Au-delà des opposants politiques, des journalistes et des membres de la société civile, figurent parmi les condamnés; le philosophe français Bernard-Henri Levy et la militante féministe Bochra Belhaj Hmida, jugés par contumace, ont vu leurs peines de 33 ans confirmées.
Les 37 accusés, dont la majeure partie a été emprisonné au printemps 2023, étaient poursuivis pour “complot contre la sûreté” de l’Etat et “adhésion à un groupe terroriste”. En première instance, les peines ont grimpé jusqu’à 66 ans.
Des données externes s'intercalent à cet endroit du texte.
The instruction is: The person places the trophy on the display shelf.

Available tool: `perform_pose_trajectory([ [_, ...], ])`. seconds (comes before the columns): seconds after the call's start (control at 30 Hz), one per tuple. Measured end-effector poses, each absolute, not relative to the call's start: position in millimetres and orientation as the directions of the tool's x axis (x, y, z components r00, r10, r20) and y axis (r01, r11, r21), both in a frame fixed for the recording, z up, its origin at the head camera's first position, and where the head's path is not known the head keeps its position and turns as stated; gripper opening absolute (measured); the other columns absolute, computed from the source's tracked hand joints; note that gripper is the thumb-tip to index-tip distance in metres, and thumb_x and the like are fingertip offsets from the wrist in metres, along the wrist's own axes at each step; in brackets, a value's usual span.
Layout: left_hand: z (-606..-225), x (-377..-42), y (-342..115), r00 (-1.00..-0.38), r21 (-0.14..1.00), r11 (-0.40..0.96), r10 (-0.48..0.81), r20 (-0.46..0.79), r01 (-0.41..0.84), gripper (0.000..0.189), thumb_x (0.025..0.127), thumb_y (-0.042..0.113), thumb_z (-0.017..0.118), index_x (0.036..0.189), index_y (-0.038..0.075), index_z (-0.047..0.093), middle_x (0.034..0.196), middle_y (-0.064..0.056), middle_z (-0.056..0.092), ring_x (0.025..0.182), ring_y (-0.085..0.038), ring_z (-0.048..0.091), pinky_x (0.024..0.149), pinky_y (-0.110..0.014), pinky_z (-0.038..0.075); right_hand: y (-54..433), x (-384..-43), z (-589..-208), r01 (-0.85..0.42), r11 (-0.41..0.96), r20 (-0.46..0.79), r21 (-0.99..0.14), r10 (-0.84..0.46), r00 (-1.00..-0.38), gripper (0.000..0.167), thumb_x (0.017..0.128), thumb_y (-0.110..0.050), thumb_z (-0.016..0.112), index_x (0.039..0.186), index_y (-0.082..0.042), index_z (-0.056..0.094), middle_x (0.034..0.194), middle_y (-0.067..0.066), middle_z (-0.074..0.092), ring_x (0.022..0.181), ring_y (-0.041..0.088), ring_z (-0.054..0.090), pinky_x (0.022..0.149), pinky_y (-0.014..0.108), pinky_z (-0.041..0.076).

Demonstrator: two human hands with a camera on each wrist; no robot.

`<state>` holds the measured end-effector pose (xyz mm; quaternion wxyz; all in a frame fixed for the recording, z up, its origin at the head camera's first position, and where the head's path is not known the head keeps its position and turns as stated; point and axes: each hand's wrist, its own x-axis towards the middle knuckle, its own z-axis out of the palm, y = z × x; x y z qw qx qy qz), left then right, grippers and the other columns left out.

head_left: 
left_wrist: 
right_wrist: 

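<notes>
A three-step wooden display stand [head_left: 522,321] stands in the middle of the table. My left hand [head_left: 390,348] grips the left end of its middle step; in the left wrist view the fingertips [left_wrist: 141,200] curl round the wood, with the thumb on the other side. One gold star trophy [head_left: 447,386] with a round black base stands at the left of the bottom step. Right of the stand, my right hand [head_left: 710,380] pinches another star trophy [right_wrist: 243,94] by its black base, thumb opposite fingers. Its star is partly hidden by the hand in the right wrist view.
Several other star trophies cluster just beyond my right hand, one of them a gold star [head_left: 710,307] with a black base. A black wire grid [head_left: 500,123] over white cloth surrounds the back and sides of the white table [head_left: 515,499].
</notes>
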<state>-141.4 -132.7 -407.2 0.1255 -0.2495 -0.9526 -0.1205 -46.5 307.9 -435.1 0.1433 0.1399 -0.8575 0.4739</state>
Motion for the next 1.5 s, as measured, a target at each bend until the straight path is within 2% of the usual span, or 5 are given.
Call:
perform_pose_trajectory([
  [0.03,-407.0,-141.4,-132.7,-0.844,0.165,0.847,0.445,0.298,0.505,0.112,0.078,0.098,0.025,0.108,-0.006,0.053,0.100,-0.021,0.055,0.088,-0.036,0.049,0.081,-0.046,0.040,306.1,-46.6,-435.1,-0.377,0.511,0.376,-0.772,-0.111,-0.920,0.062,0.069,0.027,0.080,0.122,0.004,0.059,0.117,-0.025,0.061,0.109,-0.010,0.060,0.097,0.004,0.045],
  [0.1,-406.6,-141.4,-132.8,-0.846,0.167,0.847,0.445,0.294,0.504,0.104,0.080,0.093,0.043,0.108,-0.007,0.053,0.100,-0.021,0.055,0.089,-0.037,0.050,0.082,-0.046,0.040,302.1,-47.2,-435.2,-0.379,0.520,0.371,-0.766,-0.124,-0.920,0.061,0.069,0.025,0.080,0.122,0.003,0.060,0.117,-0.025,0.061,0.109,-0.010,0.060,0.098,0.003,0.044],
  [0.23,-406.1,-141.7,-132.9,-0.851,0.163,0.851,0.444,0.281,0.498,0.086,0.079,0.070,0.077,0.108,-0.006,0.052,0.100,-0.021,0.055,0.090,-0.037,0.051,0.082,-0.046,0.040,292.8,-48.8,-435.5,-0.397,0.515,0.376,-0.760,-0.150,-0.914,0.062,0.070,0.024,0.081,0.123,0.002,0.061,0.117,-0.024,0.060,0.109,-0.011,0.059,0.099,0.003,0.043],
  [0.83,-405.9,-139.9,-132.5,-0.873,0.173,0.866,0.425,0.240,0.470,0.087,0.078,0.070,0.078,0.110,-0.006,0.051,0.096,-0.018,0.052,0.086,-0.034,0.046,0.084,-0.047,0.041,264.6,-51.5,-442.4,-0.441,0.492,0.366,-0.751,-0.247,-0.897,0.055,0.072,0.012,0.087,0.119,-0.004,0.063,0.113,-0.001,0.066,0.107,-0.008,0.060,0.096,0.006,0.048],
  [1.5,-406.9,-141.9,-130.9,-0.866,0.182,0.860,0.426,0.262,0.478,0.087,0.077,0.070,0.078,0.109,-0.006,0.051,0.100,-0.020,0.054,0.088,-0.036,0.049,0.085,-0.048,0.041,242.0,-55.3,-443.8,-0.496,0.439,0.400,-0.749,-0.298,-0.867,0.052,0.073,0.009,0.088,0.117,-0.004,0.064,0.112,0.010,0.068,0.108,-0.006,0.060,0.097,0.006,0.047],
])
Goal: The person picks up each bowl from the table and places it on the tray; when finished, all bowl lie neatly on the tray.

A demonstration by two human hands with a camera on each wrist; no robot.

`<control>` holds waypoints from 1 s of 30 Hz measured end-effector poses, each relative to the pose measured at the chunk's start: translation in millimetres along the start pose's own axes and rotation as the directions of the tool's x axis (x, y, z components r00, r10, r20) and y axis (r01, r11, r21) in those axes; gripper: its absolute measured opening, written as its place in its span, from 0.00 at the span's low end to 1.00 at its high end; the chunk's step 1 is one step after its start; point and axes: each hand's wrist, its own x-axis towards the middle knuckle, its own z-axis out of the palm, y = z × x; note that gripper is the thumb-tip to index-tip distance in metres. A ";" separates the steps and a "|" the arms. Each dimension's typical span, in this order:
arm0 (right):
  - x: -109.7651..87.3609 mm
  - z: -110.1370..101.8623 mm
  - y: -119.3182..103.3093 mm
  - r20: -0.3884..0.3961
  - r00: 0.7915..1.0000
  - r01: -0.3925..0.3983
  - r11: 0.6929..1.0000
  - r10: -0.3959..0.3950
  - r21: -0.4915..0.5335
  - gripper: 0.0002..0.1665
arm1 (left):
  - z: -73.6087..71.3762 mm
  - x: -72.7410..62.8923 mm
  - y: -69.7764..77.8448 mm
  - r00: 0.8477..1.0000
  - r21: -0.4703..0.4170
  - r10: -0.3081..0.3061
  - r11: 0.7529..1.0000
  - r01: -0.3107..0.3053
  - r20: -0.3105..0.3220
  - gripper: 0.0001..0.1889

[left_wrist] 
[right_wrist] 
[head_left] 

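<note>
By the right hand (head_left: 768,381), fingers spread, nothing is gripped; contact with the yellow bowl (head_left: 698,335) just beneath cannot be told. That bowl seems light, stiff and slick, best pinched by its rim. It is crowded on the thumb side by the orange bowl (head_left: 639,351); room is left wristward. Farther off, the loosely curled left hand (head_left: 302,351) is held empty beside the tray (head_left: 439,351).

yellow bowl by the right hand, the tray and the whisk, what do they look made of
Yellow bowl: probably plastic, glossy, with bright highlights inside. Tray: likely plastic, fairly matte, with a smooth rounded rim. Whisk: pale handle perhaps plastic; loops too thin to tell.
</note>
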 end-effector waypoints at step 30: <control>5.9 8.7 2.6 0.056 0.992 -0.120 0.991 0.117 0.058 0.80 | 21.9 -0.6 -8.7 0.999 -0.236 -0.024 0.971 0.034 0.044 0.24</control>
Le Parlement européen a appelé à la libération de “toutes les personnes détenues pour avoir exercé leur droit à la liberté d’expression, y compris les prisonniers politiques et les défenseurs des droits humains”. L’institution a voté jeudi, dans ce sens, une résolution par 464 voix pour, 58 voix contre. Pour sa part, Amnesty international a dénoncé “des condamnations lourdes et injustes” et appelé les autorité tunisiennes à les annuler purement et simplement.